Finalmente, alguns cientistas pensam que os ziguezagues derivam de ambos os processos, começando com a reconexão ou movimento do ponto de apoio no Sol, mas apenas crescendo em sua forma final quando saem para o vento solar. Um artigo publicado hoje por Nathan Schwadron e David McComas, físicos espaciais da University of New Hampshire e da Princeton University, respectivamente, adota essa abordagem, argumentando que os ziguezagues se formam quando fluxos de vento solar rápido e lento se realinham em suas raízes.

Após esse realinhamento, o vento rápido termina “atrás” do vento lento, na mesma linha do campo magnético. (Imagine um grupo de corredores em uma pista de corrida, velocistas olímpicos em seus calcanhares.) Isso pode acontecer em qualquer caso onde o vento lento e o rápido se encontram, mas principalmente nos limites dos buracos coronais, onde nasce o vento solar rápido. À medida que os buracos coronais migram através do Sol, passando por baixo dos fluxos de vento solar mais lento, o ponto de apoio do vento solar lento se conecta a uma fonte de vento rápido. O vento solar rápido corre atrás do fluxo mais lento à sua frente. Eventualmente, o vento rápido ultrapassa o vento mais lento, invertendo a linha do campo magnético e formando um ziguezague.

Schwadron acredita que o movimento dos buracos coronais e das fontes de vento solar ao longo do Sol também é uma peça chave do quebra-cabeça. A reconexão na borda de ataque dos orifícios coronais, sugere ele, poderia explicar por que os ziguezagues tendem a “zig” de uma forma que esteja alinhada com a rotação do Sol.

“O fato de que eles são orientados dessa maneira particular está nos dizendo algo muito fundamental”, disse Schwadron.

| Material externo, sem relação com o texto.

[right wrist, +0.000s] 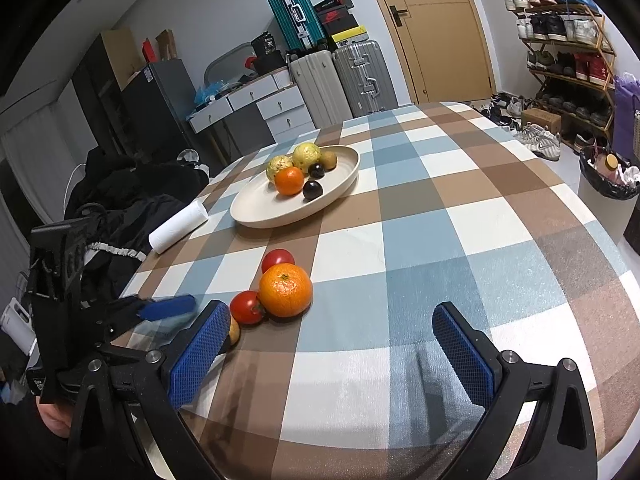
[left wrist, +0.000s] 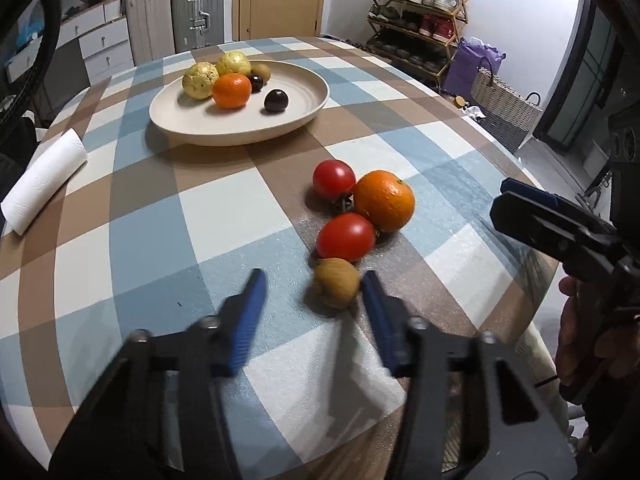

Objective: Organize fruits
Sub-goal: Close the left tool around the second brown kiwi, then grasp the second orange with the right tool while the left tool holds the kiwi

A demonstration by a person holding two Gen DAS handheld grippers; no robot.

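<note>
A cream plate (left wrist: 296, 114) (right wrist: 340, 194) at the back of the checked table holds two yellow fruits, an orange (left wrist: 231, 90), a kiwi and two dark plums. On the cloth lie two tomatoes (left wrist: 334, 178) (left wrist: 346, 236), a large orange (left wrist: 383, 200) (right wrist: 285, 290) and a brown kiwi (left wrist: 336, 282). My left gripper (left wrist: 314, 286) is open, its fingers on either side of the kiwi, the right finger nearly touching it. My right gripper (right wrist: 328, 324) is open and empty, near the table's front edge, right of the fruit cluster.
A roll of white paper (left wrist: 42, 182) (right wrist: 179, 226) lies at the table's left edge. Suitcases, drawers and a shoe rack stand beyond the table. The right gripper shows at the right edge of the left wrist view (left wrist: 560, 228).
</note>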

Embora comece com o Sol, Schwadron e McComas acham que esses fluxos reconectados só se tornam ziguezagues dentro do vento solar, onde as linhas do campo magnético do Sol são flexíveis o suficiente para dobrar sobre si mesmas.

À medida que a Parker Solar Probe se aproxima cada vez mais do Sol, os cientistas procuram avidamente por pistas que irão apoiar – ou desmascarar – suas teorias. “Existem diferentes ideias flutuando”, disse Zank. “Eventualmente, algo vai dar certo.”